Guest 14-Jul-2007 03:47
What an amazing photograph, beautiful, strange, gorgeously lit, wonderfully "angled," and seeming to speak about the nature of metaphysics. Apparently we attract the same sort of energy that we give out, and this feels like a magnificent metaphor for someone whose thoughts, feelings and emotions are filled with MEA CULPA, so that the Universe has responded with symbolic pins or bits of metal to cluster onto this figure. It is attracting sharp objects as though magnetized, in huge numbers, and the almosts crucified stance adds to a feeling of being tortured and overwhelmed by rods. There's even a rod which seems to pierce the body at heart level, as though this was a "final blow." There is even a feeling of the "crown of thorns", and of great suffering in this picture. Most powerful!
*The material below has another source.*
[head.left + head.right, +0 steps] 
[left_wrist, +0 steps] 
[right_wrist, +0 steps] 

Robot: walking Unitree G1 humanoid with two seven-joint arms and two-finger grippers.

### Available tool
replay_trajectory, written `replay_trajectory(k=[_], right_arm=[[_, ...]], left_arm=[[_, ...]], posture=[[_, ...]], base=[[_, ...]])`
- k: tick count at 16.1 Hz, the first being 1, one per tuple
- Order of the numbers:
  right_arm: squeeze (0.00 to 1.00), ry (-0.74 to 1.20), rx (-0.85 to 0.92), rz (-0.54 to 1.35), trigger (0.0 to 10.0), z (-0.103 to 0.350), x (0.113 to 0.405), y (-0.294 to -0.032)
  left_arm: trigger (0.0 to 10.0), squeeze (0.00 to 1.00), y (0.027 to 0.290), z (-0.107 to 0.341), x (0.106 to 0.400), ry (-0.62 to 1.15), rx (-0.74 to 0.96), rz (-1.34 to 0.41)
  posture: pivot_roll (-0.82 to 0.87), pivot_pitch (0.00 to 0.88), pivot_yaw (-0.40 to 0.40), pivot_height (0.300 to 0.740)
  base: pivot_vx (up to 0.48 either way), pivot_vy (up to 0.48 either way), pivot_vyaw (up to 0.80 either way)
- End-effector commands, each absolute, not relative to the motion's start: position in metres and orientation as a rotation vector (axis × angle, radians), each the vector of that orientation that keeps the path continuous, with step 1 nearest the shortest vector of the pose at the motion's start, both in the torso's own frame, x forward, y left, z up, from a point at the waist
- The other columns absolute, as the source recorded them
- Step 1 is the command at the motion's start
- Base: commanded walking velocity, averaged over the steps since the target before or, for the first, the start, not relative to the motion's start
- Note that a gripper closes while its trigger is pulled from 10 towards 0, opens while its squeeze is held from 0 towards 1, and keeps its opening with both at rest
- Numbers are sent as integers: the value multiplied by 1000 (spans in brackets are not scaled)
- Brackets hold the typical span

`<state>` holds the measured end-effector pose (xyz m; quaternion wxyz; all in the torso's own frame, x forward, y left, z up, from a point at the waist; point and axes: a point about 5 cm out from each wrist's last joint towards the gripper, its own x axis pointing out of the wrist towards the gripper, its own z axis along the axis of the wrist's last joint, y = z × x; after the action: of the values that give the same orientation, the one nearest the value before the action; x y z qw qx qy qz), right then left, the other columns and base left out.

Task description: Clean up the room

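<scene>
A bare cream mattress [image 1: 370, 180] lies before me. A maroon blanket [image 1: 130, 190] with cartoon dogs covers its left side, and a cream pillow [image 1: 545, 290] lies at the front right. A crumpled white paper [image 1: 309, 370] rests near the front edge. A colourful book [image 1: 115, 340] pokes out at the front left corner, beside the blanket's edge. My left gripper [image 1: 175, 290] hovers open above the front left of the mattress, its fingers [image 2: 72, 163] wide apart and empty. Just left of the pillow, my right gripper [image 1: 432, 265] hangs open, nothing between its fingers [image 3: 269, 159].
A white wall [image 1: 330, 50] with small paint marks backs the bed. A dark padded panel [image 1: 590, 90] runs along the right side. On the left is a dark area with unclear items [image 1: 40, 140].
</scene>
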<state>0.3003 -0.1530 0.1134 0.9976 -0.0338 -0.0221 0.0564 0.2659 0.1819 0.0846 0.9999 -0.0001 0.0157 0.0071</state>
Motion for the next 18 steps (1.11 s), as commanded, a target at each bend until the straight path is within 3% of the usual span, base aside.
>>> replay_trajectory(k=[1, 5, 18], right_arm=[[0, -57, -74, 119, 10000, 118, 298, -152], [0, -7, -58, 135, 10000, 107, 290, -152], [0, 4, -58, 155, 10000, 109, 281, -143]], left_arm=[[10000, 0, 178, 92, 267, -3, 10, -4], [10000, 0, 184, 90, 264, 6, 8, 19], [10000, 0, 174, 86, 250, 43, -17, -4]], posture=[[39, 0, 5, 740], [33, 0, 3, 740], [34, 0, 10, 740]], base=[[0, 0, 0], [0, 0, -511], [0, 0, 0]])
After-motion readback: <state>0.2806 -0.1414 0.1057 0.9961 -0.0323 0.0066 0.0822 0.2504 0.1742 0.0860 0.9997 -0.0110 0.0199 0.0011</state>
Phil Douglis11-Jul-2007 05:44
Thanks, Jenene, for your comment on the way the sculpture is displayed here. The critics have generally praised the new museum building's architecture, but many feel that while it is an exciting building, it often gets in the way of much of the art it tries to display. This sculpture, however, is the one piece that seems to perfectly match the design of the building -- this corner alcove setting creates tension, and the explosive fragmentation of Gormely's figure is ideally suited for such a spot as this. In this case, form and function mesh beautifully, and I tried to express that relationship in this image.
JSWaters11-Jul-2007 03:44
The sculpture tucked into a corner - a corner in which it is waiting to explode and escape from. The rods have an undeniable energy, barely contained it their alcove. A comment about human nature and it's distaste for confinement?